● **Instructions for the task**: From the data below, give the number of lines holding the word "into", with nothing else added.

(Data entries)
=======

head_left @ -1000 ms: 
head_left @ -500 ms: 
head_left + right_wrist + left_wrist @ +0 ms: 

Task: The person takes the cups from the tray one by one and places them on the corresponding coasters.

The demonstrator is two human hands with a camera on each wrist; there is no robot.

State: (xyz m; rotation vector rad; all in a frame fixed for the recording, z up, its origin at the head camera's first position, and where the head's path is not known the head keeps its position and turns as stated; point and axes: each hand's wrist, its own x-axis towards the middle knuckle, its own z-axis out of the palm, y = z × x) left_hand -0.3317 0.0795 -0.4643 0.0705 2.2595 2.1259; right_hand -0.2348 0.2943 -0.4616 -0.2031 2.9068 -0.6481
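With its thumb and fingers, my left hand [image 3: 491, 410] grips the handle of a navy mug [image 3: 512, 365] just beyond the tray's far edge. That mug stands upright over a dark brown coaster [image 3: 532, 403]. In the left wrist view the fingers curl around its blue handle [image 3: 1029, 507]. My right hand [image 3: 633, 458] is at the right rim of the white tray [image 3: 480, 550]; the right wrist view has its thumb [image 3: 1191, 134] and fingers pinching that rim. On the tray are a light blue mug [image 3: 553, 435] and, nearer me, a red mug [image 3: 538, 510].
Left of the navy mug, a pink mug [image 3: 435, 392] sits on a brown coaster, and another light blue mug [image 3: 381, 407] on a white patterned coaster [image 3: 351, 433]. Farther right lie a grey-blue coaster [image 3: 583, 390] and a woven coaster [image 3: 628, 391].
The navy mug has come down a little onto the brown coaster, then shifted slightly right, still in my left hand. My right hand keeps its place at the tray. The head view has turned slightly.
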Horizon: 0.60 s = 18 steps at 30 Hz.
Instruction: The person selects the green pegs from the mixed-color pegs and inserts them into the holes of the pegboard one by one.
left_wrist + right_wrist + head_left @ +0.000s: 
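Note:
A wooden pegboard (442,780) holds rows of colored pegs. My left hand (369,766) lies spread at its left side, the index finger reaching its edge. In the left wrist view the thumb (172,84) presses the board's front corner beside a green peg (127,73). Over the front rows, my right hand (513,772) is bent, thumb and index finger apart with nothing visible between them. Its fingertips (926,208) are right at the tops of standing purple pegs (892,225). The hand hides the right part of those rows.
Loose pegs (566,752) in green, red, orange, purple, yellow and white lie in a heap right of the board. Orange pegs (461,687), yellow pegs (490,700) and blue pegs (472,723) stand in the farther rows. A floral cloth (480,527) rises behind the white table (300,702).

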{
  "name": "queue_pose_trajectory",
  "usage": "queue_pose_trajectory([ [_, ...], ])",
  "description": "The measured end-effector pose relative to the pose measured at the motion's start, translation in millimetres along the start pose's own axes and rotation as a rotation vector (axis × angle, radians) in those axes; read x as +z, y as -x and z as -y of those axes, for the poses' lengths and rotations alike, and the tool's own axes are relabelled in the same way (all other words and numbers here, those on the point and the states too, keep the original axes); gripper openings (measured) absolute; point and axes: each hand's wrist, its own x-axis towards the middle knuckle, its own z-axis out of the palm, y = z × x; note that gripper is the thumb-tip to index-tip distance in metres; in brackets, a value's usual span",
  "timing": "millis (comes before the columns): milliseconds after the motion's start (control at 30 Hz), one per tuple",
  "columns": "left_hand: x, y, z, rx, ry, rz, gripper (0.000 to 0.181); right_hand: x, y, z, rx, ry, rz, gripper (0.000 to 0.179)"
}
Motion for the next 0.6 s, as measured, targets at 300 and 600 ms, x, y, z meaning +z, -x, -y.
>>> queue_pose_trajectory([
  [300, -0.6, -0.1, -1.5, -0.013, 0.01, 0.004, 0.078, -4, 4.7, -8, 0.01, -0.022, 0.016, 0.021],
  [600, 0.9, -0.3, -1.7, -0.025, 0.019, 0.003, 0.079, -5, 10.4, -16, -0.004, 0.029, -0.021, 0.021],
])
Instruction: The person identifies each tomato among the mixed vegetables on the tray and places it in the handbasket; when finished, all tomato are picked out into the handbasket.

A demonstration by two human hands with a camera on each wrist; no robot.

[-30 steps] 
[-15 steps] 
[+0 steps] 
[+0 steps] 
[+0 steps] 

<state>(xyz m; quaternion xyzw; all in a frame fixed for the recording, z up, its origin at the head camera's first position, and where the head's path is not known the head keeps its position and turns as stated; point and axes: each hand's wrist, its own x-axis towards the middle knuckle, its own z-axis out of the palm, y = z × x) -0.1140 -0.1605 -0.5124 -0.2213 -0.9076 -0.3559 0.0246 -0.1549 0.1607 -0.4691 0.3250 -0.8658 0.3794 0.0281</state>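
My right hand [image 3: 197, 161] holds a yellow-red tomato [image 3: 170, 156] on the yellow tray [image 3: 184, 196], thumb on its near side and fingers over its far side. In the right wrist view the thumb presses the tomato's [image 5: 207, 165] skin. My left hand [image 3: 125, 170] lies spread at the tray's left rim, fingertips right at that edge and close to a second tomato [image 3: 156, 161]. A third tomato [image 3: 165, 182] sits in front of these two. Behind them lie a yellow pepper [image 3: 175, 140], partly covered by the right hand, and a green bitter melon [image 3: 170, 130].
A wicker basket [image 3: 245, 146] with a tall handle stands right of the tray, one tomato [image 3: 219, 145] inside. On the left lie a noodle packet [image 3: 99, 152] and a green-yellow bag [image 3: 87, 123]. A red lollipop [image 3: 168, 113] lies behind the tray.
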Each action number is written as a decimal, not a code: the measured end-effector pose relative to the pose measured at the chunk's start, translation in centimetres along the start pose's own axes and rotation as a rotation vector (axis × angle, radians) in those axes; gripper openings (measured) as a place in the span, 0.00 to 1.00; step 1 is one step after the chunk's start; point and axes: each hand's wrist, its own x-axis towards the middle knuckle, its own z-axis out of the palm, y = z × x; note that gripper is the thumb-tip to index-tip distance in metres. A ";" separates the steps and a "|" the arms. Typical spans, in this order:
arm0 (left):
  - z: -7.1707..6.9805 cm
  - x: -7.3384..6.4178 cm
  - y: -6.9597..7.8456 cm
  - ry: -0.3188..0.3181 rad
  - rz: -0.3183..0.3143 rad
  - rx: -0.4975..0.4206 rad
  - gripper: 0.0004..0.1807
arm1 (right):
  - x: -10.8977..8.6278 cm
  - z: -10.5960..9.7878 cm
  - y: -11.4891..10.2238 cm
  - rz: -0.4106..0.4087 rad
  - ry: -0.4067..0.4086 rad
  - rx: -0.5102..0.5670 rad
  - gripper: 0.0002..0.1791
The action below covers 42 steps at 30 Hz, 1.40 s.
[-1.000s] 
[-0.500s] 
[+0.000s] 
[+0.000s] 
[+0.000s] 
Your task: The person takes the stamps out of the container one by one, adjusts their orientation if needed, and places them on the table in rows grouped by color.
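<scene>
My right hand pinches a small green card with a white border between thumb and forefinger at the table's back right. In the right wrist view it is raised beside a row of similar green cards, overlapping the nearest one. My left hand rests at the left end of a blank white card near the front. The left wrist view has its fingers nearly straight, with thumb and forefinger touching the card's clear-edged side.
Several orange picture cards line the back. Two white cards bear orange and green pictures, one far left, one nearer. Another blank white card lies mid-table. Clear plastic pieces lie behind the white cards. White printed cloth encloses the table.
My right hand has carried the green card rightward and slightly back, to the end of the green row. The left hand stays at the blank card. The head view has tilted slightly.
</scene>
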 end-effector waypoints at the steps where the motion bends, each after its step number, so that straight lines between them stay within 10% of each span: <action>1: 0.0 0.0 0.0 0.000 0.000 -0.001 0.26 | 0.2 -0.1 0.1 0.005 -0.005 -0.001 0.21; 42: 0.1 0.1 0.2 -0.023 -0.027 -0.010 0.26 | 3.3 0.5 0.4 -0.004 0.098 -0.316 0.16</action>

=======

● **Your response**: 2